In the listing below, the answer starts at the line that has "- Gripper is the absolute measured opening" and stops after the line that has "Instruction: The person"; please repeat that part exactly and nothing more.

**Dataset extract**:
============================================================

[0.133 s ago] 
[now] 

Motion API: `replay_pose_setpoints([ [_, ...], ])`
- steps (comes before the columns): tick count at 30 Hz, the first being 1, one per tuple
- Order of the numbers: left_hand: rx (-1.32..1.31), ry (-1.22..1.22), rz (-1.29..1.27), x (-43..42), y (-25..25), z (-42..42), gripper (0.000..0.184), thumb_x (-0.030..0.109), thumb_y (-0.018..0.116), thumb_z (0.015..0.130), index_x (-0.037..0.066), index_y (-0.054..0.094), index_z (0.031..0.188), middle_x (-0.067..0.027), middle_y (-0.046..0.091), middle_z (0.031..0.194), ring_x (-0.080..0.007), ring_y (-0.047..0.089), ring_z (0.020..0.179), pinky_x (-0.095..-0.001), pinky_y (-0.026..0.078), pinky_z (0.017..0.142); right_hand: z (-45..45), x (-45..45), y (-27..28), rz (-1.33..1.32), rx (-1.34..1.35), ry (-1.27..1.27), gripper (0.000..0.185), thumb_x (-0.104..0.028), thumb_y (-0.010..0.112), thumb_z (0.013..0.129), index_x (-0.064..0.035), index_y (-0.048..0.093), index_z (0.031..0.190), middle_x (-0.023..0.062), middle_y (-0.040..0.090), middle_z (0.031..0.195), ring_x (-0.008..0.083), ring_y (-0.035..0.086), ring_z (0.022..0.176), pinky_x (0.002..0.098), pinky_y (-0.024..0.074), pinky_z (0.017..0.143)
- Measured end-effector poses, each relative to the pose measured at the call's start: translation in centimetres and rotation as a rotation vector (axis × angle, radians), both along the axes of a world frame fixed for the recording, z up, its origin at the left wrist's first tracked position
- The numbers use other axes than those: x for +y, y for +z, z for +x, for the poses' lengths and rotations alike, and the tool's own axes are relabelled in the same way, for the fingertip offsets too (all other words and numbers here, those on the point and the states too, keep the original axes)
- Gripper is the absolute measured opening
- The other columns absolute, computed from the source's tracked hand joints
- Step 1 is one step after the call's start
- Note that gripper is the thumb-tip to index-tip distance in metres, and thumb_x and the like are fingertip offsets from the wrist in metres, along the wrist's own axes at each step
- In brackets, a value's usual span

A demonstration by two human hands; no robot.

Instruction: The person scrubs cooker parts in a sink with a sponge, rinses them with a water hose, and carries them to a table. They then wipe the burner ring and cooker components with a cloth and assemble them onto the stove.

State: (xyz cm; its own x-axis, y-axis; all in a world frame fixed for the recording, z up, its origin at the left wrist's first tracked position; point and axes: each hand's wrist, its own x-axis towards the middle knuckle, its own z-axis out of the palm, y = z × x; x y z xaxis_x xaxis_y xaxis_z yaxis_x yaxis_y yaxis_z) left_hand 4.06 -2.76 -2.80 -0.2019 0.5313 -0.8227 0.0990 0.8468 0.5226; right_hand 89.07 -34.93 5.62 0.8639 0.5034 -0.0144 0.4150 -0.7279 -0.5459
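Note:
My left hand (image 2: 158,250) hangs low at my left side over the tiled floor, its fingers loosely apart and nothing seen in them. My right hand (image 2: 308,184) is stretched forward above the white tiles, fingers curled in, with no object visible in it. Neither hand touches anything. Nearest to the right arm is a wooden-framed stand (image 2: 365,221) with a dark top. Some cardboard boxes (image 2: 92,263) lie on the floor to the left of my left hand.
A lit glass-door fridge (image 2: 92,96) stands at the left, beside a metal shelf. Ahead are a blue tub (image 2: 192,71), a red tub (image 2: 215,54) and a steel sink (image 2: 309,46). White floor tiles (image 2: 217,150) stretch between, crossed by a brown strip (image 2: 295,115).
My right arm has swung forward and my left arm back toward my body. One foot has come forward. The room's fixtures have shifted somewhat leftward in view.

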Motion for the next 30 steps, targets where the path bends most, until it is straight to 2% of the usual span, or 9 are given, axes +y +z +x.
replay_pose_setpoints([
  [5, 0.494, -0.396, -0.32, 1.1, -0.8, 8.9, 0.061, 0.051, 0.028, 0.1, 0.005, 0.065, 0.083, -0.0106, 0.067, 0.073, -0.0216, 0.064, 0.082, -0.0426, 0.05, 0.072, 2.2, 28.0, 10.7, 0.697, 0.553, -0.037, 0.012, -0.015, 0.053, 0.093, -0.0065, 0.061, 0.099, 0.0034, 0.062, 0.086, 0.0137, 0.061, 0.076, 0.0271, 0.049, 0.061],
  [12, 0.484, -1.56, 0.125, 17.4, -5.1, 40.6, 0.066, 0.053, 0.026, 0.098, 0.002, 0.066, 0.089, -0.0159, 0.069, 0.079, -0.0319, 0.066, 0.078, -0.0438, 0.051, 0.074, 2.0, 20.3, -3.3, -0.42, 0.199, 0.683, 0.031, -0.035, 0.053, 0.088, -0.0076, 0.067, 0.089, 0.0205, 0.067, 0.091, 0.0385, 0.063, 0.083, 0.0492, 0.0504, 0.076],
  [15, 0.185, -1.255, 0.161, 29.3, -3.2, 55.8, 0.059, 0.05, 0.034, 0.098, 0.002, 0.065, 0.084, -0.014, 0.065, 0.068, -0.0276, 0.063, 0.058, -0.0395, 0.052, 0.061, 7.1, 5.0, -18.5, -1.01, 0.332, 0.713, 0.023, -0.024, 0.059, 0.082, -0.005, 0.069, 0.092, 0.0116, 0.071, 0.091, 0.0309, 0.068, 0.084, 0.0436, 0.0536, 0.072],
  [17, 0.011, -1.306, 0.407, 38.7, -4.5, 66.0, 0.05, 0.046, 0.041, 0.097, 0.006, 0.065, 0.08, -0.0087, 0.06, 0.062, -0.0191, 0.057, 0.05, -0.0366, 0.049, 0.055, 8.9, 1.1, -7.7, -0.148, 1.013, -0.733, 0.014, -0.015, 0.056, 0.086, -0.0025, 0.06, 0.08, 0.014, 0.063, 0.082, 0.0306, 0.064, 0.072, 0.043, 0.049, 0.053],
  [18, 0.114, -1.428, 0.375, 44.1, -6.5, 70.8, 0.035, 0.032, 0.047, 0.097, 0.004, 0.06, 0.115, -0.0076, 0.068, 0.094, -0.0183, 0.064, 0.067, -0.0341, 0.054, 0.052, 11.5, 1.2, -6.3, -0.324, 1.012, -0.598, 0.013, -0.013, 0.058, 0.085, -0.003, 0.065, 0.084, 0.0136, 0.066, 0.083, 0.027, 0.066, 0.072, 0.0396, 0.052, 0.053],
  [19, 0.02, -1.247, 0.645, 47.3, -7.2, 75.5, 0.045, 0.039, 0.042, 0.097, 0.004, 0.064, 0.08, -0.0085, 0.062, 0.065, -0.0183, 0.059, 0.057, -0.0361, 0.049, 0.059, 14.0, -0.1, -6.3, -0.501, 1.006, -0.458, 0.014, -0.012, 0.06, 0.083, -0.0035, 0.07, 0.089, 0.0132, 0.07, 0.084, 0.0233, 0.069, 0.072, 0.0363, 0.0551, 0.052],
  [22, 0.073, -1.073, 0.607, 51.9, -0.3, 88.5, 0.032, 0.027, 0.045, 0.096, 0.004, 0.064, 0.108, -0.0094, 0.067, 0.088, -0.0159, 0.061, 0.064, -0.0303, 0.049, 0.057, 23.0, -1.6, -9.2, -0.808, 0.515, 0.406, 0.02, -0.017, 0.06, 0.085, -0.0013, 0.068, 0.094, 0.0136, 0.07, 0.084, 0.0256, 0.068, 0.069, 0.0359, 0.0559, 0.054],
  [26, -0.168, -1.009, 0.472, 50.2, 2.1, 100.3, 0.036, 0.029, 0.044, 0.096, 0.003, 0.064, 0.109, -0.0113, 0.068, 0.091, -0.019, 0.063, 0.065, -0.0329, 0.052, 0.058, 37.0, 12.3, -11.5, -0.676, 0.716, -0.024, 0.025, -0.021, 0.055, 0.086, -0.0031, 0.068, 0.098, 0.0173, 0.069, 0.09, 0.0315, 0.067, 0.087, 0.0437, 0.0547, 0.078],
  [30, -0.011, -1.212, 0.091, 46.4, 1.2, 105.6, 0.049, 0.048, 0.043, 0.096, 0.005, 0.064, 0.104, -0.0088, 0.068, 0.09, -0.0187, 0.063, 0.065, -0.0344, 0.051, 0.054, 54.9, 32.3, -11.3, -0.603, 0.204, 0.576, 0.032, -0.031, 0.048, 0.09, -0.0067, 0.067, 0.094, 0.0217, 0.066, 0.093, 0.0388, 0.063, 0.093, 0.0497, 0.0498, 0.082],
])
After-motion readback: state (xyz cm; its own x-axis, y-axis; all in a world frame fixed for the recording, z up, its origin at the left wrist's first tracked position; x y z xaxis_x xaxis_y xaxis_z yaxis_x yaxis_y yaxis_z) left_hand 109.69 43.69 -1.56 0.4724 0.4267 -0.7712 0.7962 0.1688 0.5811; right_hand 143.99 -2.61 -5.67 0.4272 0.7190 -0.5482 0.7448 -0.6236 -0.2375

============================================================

**Completed exercise**:
- Gripper is the absolute measured opening
- The other columns absolute, computed from the source's tracked hand joints
- Step 1 is one step after the call's start
- Note that gripper is the thumb-tip to index-tip distance in metres, and thumb_x and the like are fingertip offsets from the wrist in metres, along the wrist's own axes at each step
- In brackets, a value's usual span

A demonstration by two human hands; no robot.

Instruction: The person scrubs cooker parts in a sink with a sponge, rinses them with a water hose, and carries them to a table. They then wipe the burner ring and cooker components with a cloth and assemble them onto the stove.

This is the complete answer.